● **What to work on**:
Look for the word "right" in the material below, then report each line where it occurs.

################

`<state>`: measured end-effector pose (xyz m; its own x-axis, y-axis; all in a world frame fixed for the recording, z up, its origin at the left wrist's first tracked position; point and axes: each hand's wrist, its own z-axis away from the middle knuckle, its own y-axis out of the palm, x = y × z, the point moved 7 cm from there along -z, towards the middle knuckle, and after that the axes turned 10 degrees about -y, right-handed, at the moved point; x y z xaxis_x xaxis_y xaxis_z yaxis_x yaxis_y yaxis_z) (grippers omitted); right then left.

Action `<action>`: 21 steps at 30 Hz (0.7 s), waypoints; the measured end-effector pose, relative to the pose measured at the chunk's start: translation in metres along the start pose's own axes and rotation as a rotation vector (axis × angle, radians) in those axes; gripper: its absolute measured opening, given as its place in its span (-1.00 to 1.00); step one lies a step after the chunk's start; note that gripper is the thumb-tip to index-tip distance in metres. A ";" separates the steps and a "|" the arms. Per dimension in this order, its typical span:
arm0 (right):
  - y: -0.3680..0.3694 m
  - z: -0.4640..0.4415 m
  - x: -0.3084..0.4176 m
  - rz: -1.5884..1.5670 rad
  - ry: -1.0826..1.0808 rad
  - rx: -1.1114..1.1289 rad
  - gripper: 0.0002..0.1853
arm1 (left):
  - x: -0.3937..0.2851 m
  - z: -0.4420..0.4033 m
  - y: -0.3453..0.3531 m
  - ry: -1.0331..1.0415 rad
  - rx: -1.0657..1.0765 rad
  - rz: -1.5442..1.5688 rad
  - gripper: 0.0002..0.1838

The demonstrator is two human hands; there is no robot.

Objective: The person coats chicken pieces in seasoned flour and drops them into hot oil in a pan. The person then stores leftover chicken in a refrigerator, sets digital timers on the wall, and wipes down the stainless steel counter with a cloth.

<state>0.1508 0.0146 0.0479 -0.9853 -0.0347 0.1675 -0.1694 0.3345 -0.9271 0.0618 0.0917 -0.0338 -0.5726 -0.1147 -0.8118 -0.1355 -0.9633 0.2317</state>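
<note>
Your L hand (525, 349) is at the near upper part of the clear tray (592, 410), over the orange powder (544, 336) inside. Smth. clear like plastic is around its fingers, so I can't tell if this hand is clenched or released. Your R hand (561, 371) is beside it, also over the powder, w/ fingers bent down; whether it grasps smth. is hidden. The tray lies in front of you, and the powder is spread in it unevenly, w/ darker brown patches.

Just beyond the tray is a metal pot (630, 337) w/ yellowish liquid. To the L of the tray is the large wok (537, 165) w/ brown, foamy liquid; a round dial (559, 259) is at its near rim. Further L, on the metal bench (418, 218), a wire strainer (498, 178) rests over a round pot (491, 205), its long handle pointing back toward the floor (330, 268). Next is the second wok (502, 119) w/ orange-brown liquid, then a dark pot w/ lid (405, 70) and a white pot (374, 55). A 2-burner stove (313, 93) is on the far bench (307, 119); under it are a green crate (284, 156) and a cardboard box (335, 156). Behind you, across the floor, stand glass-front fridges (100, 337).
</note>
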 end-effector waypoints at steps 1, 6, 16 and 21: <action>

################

● **Task result**:
`<state>`: measured end-effector pose (xyz m; its own x-axis, y-axis; all in a world frame fixed for the recording, z up, its origin at the left wrist's first tracked position; point and axes: each hand's wrist, its own z-axis away from the middle knuckle, its own y-axis out of the palm, x = y × z, the point moved 7 cm from there along -z, towards the middle knuckle, and after that the axes turned 10 degrees about -y, right-handed, at the moved point; x y z xaxis_x xaxis_y xaxis_z yaxis_x yaxis_y yaxis_z) (grippers omitted); right then left.
arm0 (right):

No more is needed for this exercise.